Naturally the recollections of the interviewees will reflect their own achievements and concerns, and they may not easily be able to describe the genesis of a role pre-dating their time in the enterprise. The analysis cannot therefore rely too much into the “statistics” of the data. It can however be reasonably inferred that the actions of independently-motivated internal individuals were a strong factor in the introduction of security roles in some organisations. It is also seen that there was no obvious compelling external pressure beyond mimesis to introduce security into computing courses; developments here were similarly influenced by internals taking the initiative.

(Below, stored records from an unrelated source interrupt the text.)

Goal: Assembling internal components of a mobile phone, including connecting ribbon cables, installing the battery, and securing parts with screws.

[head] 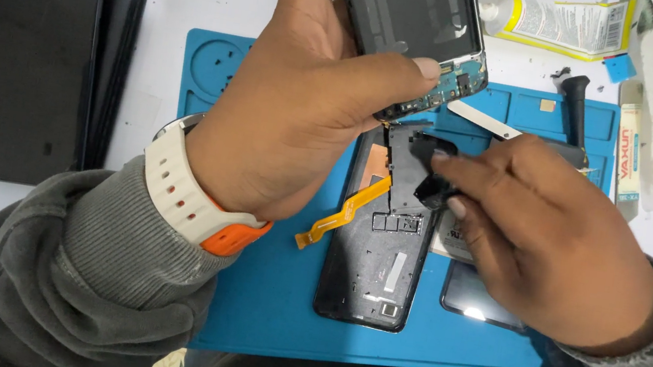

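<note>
Over the blue work mat [256, 318], your left hand [305, 95] clamps the phone frame [418, 17] tilted at the far side, while your right hand [540, 239], nearer the open phone body [375, 259], pinches a small black part [431, 168] above its far end, its long axis running near-to-far.

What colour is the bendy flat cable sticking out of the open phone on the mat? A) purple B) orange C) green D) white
B: the flat cable curling out from the opened phone on the blue mat is orange, lying just below the left hand.
</note>
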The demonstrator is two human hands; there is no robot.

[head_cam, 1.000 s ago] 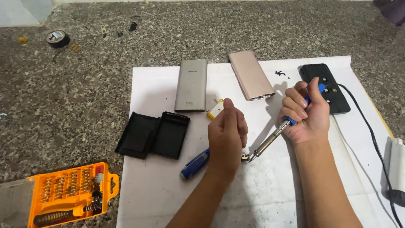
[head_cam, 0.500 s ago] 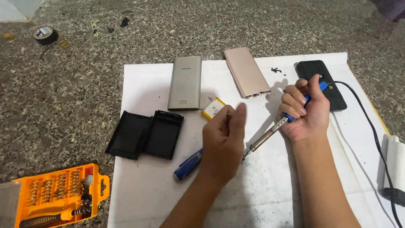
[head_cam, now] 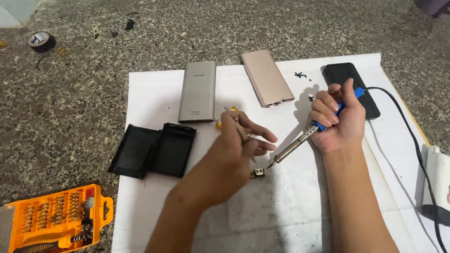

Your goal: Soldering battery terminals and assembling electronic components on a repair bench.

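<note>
My right hand (head_cam: pixel 340 126) grips a soldering iron (head_cam: pixel 300 143) by its blue handle. The metal tip points down-left and ends just above a small metal part (head_cam: pixel 258 173) lying on the white paper sheet (head_cam: pixel 290 211). My left hand (head_cam: pixel 236 145) hovers left of the tip, its fingers partly spread, and pinches a thin rod-like piece (head_cam: pixel 238 127) between thumb and forefinger. A small yellow-wrapped piece (head_cam: pixel 218 124) peeks out behind that hand.
On the paper lie a grey power bank (head_cam: pixel 198 91), a rose-gold power bank (head_cam: pixel 266 77), a black phone (head_cam: pixel 363 96) and an open black case (head_cam: pixel 154 150). An orange screwdriver kit (head_cam: pixel 56 220) sits bottom left. A black cable (head_cam: pixel 412 136) runs to a white device (head_cam: pixel 438 180). A tape roll (head_cam: pixel 41 41) lies far left.
My left hand has lifted off the small part and opened its fingers, leaving the part exposed on the paper. The soldering iron stays in my right hand, tip near the part.
</note>
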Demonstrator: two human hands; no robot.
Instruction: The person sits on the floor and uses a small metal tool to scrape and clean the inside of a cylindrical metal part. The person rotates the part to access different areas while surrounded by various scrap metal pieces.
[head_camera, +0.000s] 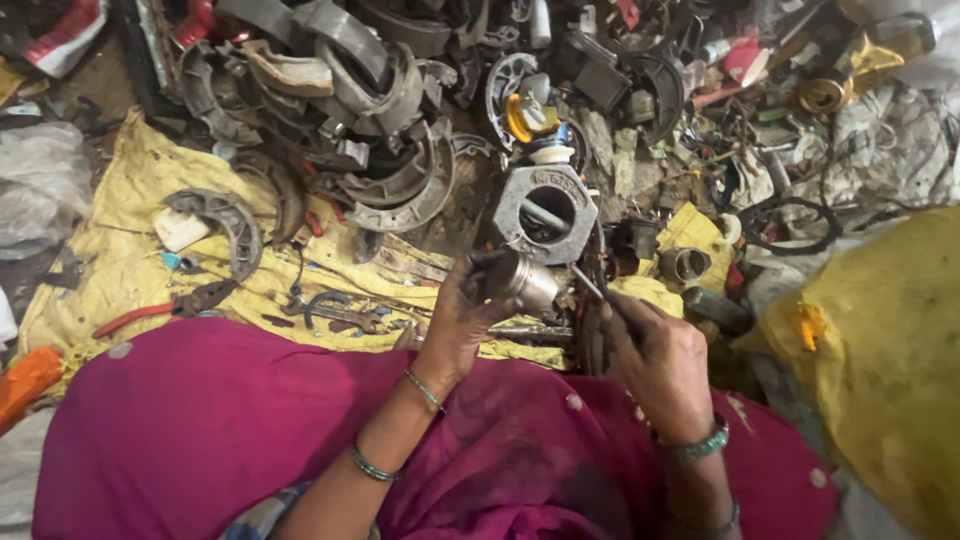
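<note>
Head view: left hand (462, 315) gripping small metal cylinder (528, 282) over lap, just below grey cylinder block (545, 212). Right hand (655, 360) closed on thin rod (590, 285), tip touching cylinder's edge. Brake shoes (400, 180) crowding beyond; yellow cloth (120, 260) left, sparsely covered.

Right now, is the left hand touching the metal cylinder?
Touching. The head view shows the left hand with its fingers wrapped around the metal cylinder, no gap visible.

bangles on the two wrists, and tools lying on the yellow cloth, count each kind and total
Bangles on left wrist: 2
Bangles on right wrist: 2, one at the frame edge
Red-handled pliers on yellow cloth: 1
Spanners on cloth: 1
Total: 6
</note>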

This is significant, because an ANT account must examine whether these practitioners are simply gears in a mechanism which translates some external event (such as the emergence of the I Love You virus) into internal action within an organisation (creation of a security role), possibly in the mimetic sense noted by DiMaggio and Powell (1983). Alternatively it might see these people as actors in their own right, potentially using some artefact which can be used – exactly as occurred above – as a device of interessement. This might strengthen a campaign to secure resources by being the OPP to protection from the vaguely-defined external threat the item represents. There is some minor material suggesting that at least initially the new practitioners had some leeway in their actions given by the novelty of the topic and the lack of precedence for management to follow. To consider this fully, this data must be seen together

with that reported later, where the practitioners talk down the prospect of using external actions as internal levers.

A number of the roles covered had rather vague origins, without a solid report indicating a fixed cause, particularly where the event was external but not specified.

“Yes, it came from the head of department basically saying, ‘I believe we need an IT Security role.”’

[CHA33M-SM54]

These cases show only that an increased security focus was somehow being generated and presume this was by the commercial environment but without a clear view on the cause from this data.

5.4 Certifications

5.4.1 Overview

As was noted in section 2.4.3, a number of certifications exist which may play differing roles in the network, or none. The data addressed in this section is mostly derived from questioning the interviewees' attitudes to certifications and attempting to detect what role these play in their worlds. The sections show firstly how academic certifications show similarities in network structure to their commercial equivalents but play a distinct role in a subtly different network, alongside considering how and why people are attracted to take each and what factors are in the mind of those who create them.